__EXERCISE__. Your answer must hold only the lines below from the line containing "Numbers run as" through the line containing "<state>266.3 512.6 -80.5", each reproduced exactly.

____________________

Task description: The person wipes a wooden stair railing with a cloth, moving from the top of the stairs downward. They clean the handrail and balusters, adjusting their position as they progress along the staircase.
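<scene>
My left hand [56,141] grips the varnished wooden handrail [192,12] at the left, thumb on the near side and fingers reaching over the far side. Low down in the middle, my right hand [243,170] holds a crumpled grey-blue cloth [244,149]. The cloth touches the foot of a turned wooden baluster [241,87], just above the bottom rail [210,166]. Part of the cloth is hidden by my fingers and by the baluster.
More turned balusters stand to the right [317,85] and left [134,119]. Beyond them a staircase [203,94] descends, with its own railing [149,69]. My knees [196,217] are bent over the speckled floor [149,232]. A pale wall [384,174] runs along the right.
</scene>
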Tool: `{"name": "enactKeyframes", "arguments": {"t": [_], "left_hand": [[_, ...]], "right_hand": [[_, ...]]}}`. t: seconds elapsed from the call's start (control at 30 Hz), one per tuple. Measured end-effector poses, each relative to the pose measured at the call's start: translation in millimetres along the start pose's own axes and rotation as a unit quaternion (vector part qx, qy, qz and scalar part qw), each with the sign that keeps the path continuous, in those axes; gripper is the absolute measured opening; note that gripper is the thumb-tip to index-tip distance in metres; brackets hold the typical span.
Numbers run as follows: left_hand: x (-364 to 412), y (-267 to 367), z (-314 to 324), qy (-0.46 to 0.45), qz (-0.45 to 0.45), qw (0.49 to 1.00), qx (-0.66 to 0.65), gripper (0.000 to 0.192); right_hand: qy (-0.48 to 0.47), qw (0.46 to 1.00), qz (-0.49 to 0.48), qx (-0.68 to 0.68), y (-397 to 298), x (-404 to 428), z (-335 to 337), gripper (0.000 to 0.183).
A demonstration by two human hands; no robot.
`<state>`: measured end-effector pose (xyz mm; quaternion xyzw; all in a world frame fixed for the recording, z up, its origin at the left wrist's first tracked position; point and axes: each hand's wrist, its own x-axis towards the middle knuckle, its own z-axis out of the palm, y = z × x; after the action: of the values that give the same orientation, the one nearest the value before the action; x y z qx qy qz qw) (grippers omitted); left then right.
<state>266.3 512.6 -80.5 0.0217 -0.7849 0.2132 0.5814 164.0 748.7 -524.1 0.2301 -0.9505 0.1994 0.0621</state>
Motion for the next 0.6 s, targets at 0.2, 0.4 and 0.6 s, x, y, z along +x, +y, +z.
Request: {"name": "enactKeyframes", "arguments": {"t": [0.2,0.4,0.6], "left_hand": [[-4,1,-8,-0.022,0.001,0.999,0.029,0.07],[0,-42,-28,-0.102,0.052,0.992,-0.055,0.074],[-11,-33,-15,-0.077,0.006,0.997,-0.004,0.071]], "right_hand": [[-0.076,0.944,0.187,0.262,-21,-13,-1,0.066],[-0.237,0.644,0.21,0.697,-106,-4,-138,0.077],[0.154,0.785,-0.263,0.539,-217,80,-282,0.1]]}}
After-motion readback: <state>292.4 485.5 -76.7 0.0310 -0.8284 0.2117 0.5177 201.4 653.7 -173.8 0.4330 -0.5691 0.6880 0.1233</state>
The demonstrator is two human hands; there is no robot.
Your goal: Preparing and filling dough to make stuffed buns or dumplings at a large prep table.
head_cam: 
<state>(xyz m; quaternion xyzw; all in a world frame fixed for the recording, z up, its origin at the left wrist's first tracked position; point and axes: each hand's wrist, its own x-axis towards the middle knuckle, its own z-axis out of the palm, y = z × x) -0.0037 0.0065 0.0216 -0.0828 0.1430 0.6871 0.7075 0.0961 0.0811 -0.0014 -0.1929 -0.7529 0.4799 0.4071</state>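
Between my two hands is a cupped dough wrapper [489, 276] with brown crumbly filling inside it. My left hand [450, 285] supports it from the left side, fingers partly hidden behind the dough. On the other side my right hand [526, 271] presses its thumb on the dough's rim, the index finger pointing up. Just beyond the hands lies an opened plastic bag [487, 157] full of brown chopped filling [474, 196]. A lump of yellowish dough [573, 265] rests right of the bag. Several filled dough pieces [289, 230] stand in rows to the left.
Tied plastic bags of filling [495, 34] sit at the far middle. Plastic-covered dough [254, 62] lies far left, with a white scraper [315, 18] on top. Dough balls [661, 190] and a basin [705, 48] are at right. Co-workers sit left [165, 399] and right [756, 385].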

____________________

__ANSWER SECTION__.
Numbers run as follows: left_hand: x (-364 to 412), y (-267 to 367), z (-314 to 324), qy (-0.46 to 0.45), qz (-0.45 to 0.45), qw (0.49 to 1.00), qx (-0.66 to 0.65), gripper (0.000 to 0.192); right_hand: qy (-0.48 to 0.47), qw (0.46 to 1.00), qz (-0.49 to 0.48), qx (-0.68 to 0.68), y (-397 to 298), x (-404 to 428), z (-335 to 337), gripper (0.000 to 0.183).
A demonstration by two human hands; no robot.
`<state>`: measured end-effector pose (xyz mm; quaternion xyzw; all in a world frame fixed for the recording, z up, its origin at the left wrist's first tracked position; point and axes: each hand's wrist, its own x-axis towards the middle knuckle, its own z-axis out of the palm, y = z × x; after the action: of the values that give the same orientation, the one nearest the value before the action; x y z qx qy qz qw) (grippers omitted); left then right.
<state>266.3 512.6 -80.5 0.0217 -0.7849 0.2132 0.5814 164.0 748.7 -524.1 0.2301 -0.9505 0.1994 0.0621</state>

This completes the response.